Thiessen is right about one thing: the mainstream media often underestimated Helms. They didn’t appreciate his parliamentary skills or accept the sincerity of his fiercely conservative, sometimes antediluvian convictions. But mostly the media underestimated just how effective Helms’ crass exploitation of racial fear and resentment could be in North Carolina in the 1970s, 80s and 90s.
Thiessen’s complaint — though he doesn’t state it — is that the media focused too much in its obituaries on Helms’ reputation as a divisive race-baiter. But facts are stubborn things. Helms was a master pracitioner of the race-based “Southern Strategy” made infamous by Nixon, and practiced long thereafter. When then-RNC Chairman Ken Mehlman spoke to the NAACP in 2005, he apologized on behalf of the GOP for the Southern Strategy, saying “[s]ome Republicans gave up on winning the African-American vote, looking the other way or trying to benefit politically from racial polarization… I am here as Republican chairman to tell you we were wrong.”

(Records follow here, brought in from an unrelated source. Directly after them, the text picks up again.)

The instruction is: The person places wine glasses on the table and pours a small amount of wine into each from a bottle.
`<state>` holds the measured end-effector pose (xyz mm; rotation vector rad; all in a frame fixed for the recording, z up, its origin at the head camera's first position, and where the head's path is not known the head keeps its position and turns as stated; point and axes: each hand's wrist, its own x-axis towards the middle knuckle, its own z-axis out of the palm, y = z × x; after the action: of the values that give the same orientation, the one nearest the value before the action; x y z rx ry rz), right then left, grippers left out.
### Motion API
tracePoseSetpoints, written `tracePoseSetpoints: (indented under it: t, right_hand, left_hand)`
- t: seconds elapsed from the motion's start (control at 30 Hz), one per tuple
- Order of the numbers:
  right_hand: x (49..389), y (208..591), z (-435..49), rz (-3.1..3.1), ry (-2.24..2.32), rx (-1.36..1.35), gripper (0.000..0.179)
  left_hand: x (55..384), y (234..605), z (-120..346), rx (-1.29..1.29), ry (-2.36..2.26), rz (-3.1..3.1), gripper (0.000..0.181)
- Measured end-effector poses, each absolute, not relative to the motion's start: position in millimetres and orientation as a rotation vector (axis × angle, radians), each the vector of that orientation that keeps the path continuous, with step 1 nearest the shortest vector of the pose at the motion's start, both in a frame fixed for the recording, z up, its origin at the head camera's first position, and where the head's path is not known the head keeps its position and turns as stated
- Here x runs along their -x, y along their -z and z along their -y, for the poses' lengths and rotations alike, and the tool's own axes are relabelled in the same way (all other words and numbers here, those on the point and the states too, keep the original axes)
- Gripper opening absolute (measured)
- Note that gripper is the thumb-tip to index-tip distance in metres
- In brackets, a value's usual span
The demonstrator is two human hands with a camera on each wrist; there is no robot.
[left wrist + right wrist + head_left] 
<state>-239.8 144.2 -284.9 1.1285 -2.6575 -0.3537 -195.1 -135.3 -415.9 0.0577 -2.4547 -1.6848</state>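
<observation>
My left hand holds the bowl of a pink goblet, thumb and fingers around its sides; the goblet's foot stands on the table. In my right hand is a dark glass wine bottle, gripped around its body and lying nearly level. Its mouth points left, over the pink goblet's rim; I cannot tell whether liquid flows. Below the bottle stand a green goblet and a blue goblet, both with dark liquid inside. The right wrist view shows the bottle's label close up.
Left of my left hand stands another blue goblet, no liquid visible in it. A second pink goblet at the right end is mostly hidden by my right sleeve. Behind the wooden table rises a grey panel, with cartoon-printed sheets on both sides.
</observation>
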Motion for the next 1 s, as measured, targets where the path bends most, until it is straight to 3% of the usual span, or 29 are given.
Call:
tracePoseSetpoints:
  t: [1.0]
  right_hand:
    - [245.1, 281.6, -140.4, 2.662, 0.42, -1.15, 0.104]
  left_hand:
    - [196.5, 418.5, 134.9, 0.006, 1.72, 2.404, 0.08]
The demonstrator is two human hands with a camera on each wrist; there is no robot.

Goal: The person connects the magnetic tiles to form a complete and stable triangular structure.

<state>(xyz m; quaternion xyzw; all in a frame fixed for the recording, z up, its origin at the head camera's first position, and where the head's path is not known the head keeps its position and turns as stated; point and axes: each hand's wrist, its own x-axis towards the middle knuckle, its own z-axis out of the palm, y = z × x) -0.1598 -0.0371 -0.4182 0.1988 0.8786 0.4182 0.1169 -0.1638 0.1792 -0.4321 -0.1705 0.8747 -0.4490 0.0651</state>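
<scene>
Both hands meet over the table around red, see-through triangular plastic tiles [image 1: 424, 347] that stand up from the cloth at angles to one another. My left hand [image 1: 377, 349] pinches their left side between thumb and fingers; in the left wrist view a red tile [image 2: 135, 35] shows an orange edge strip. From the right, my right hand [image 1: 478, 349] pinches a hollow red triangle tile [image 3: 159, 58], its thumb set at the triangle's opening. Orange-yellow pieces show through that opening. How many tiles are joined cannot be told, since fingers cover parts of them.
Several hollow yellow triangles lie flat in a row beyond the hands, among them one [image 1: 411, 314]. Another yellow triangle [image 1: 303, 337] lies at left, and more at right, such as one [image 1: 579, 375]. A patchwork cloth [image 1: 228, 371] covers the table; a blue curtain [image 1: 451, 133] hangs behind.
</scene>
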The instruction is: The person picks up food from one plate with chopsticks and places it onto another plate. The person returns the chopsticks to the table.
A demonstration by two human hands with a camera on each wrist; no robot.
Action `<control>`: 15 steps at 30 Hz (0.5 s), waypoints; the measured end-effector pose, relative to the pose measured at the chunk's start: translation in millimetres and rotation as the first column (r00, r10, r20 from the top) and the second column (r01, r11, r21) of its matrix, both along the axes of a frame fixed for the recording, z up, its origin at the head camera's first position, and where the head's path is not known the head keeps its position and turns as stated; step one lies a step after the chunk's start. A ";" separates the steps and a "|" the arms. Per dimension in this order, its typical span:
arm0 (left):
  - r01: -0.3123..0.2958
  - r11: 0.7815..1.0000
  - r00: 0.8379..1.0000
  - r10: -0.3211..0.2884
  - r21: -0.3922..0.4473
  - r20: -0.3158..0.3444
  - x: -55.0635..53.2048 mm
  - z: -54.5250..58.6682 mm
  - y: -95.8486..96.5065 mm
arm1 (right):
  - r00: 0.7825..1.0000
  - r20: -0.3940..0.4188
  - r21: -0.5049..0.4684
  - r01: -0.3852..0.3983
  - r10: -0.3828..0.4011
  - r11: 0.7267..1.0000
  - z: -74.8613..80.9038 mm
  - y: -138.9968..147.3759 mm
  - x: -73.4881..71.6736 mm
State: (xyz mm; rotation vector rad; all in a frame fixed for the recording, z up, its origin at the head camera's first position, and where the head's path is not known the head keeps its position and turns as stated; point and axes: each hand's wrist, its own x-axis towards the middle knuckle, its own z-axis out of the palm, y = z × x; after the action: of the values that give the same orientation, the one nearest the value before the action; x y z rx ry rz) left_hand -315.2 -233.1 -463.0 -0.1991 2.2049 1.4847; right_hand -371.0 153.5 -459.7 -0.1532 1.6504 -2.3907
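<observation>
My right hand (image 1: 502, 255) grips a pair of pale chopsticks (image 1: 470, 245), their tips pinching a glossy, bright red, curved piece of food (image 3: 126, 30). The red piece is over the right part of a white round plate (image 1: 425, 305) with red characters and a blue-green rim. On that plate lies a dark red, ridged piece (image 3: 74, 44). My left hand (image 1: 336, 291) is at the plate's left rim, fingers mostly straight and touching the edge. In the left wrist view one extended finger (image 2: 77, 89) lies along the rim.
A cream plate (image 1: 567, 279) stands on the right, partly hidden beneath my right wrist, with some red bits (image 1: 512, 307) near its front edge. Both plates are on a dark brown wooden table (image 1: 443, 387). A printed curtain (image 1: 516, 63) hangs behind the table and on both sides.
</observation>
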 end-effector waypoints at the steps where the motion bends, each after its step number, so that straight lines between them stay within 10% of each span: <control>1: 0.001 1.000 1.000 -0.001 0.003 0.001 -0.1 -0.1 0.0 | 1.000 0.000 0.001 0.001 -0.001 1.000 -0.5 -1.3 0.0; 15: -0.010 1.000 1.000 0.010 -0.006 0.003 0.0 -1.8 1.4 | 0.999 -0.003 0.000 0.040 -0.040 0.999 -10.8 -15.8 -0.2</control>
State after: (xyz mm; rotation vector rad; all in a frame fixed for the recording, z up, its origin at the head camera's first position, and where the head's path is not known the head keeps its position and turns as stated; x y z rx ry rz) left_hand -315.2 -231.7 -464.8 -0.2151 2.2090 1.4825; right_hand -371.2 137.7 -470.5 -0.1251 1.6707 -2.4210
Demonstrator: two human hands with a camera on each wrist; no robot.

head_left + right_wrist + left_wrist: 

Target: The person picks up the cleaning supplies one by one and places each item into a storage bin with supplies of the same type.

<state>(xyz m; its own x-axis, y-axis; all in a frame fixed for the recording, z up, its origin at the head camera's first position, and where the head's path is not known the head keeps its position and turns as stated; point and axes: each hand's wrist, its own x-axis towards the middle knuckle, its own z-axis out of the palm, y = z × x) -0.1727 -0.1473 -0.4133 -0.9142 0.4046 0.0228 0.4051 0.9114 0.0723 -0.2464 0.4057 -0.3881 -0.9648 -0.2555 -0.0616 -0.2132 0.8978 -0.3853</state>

I do not dispute that there was more to Helms than his critics allow. But a great man? As David Broder wrote in 2001, upon the Senator’s retirement, few American politicians were better at, or better known for, trying to benefit from racial polarization than Jesse Helms. And unlike others who had done the same — George Wallace, Strom Thurmond — Helms was unrepentant to the end. That — far more than his role in bringing Poland, Hungary and the Czech Republic into NATO, as Thiessen would have it — is what he will be remembered for. Greatness demands more.